ExxonMobil était parfaitement au courant du réchauffement climatique. Les recherches menées par les scientifiques recrutés par l’entreprise étaient « solides », et lui ont permis, dès 1977, de prendre la mesure du réchauffement planétaire causé par les activités humaines. C’est le principal enseignement d’un article publié dans Science, jeudi 12 janvier, rédigé par Geoffrey Supran et Naomi Oreskes, tous deux historiens des sciences à l’université Harvard, et Stefan Rahmstorf, spécialiste de la modélisation climatique à l’Institut de recherche de Potsdam sur les effets du changement climatique (PIK), en Allemagne.
Sollicitée par Le Monde, la firme américaine s’en défend : « Ceux qui disent qu’Exxon savait ont tort dans leurs conclusions, a réagi jeudi Todd Spitler, conseiller en relations médias chez ExxonMobil. Certains ont cherché à déformer les faits et la position d’ExxonMobil sur la science du climat. » Pourtant, l’entreprise pétrogazière a fait l’objet ces dernières années de nombreuses auditions publiques au Congrès américain et au Parlement européen à cause de son déni du changement climatique.
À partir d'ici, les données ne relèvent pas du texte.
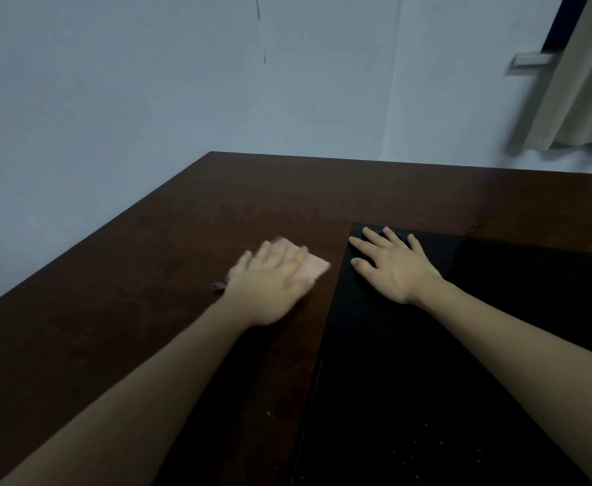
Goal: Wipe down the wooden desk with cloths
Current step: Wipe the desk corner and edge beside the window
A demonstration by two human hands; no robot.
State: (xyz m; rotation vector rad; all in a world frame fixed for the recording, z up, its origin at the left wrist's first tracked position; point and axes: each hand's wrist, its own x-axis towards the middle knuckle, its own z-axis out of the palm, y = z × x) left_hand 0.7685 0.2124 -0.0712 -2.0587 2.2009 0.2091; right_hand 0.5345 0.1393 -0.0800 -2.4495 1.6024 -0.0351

Les scientifiques d’ExxonMobil avaient prévu avec précision le réchauffement climatique dû à la combustion des énergies fossiles et avaient écarté la possibilité d’une prochaine période glaciaire, théorie pourtant régulièrement utilisée dans les discours de l’entreprise auprès du grand public. Ils avaient ainsi évalué que le réchauffement serait d’environ 0,20 °C par décennie et correctement estimé le budget carbone dans le cas d’un scénario de réchauffement limité à 2 °C.
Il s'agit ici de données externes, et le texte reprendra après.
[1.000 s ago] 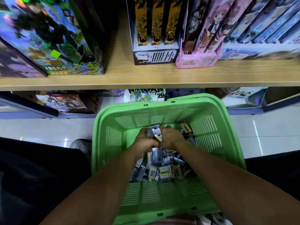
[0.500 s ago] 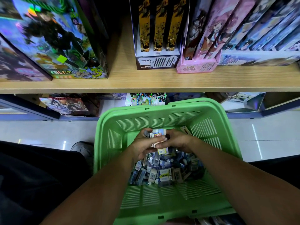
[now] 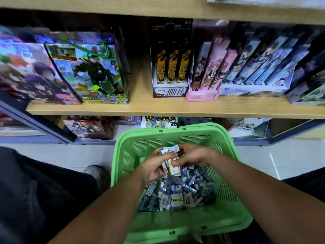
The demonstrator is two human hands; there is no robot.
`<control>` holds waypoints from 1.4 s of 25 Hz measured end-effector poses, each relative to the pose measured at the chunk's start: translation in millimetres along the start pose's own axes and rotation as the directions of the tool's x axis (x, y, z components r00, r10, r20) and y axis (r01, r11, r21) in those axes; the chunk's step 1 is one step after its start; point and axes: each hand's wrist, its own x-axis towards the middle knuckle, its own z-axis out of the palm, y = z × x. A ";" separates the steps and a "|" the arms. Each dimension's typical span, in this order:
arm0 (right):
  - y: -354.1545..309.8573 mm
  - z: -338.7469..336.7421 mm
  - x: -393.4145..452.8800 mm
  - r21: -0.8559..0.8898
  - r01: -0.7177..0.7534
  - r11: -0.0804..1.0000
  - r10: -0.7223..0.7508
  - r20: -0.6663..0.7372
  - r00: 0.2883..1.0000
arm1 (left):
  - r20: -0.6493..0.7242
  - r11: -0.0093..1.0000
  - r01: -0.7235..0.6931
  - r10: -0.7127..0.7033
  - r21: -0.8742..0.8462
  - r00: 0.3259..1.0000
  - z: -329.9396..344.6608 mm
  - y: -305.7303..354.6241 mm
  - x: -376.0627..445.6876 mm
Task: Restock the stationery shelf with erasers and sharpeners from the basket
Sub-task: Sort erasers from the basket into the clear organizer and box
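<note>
Your left hand [image 3: 154,169] and right hand [image 3: 192,156] now grip a bunch of packets [image 3: 171,158], lifted clear of the basket [image 3: 226,215] pile; shelf [image 3: 158,106] placement comes next.

The light falls from overhead, even and fairly bright, and the pale tiled floor [image 3: 255,161] throws back a thin white streak of glare near its right edge. The back of the wooden shelf [image 3: 175,106] sinks into deep shadow, black behind the boxes. My view bends at the edges, so the shelf's front edge bows and the far corners stretch. Motion blur smears the top edge and left side, where the printed boxes go soft. The green slotted plastic basket [image 3: 226,224] reads sharper, though my forearms in front are slightly blurred.
</note>
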 end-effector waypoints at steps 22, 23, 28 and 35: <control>-48.8 6.7 -92.4 0.069 0.272 0.960 -0.233 -0.342 0.910 | -0.023 0.984 -0.109 0.107 -0.144 0.994 53.8 54.0 -85.1; -49.2 7.8 -90.2 0.081 0.280 0.957 -0.232 -0.367 0.901 | -0.049 0.982 -0.122 0.116 -0.142 0.992 50.6 53.1 -82.9; -53.3 2.6 -81.0 0.253 0.334 0.908 -0.185 -0.472 0.862 | -0.115 0.985 -0.112 0.097 -0.129 0.989 30.4 40.0 -81.7; -46.1 11.3 -64.5 0.263 0.262 0.928 -0.134 -0.420 0.897 | -0.064 0.992 -0.066 0.059 -0.111 0.996 23.9 31.8 -78.9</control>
« Modèle utilisé par les scientifiques »
En 2017, les deux historiens, aiguillés notamment par des enquêtes journalistiques sur le double discours climatique du groupe ExxonMobil, avaient orienté leurs recherches sur l’analyse des textes produits par les scientifiques de la firme américaine. Trois ans plus tard, ils se sont plongés dans les projections de modélisation climatique de l’entreprise pétrogazière, un matériau rarement examiné. « Cette situation contraste avec les modèles climatiques universitaires, dont les performances ont été largement examinées », rapportent les auteurs dans l’article.
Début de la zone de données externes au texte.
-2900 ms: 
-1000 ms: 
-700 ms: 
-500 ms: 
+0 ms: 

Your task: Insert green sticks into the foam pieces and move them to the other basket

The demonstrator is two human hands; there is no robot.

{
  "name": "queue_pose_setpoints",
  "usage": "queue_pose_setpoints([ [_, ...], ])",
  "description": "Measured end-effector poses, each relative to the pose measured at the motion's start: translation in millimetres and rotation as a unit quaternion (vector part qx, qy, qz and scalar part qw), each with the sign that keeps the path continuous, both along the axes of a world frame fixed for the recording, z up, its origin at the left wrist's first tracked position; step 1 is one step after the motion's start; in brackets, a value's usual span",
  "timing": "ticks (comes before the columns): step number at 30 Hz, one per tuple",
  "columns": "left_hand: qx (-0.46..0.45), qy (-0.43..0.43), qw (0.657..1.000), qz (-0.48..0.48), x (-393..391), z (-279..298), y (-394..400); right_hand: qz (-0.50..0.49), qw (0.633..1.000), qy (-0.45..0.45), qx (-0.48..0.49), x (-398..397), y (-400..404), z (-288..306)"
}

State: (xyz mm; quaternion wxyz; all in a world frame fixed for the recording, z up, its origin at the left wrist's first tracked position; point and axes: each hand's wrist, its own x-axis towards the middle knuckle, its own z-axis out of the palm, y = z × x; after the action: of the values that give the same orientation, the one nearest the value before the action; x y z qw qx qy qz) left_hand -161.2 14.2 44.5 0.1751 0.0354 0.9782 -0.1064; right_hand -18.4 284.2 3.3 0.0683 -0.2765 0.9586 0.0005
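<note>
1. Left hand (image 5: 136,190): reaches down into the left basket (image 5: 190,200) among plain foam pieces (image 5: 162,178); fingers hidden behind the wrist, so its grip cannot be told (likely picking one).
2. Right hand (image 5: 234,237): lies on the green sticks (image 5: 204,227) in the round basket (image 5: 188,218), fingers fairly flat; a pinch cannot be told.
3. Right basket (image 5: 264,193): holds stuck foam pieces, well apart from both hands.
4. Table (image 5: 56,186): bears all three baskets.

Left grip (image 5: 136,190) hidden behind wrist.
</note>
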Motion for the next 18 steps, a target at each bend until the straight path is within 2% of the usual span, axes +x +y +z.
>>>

Ils se sont donc plongés dans 104 documents scientifiques de l’entreprise, datant de 1977 à 2003, dont 72 publications scientifiques, écrites ou coécrites par les scientifiques maison et revues par les pairs. « Exxon a fait un effort particulier pour intégrer ses scientifiques dans le courant dominant de la recherche universitaire afin qu’ils puissent avoir un accès direct aux connaissances de pointe de la communauté, et ainsi avoir une meilleure vision de la crise que leurs produits allaient provoquer », analyse Geoffrey Supran.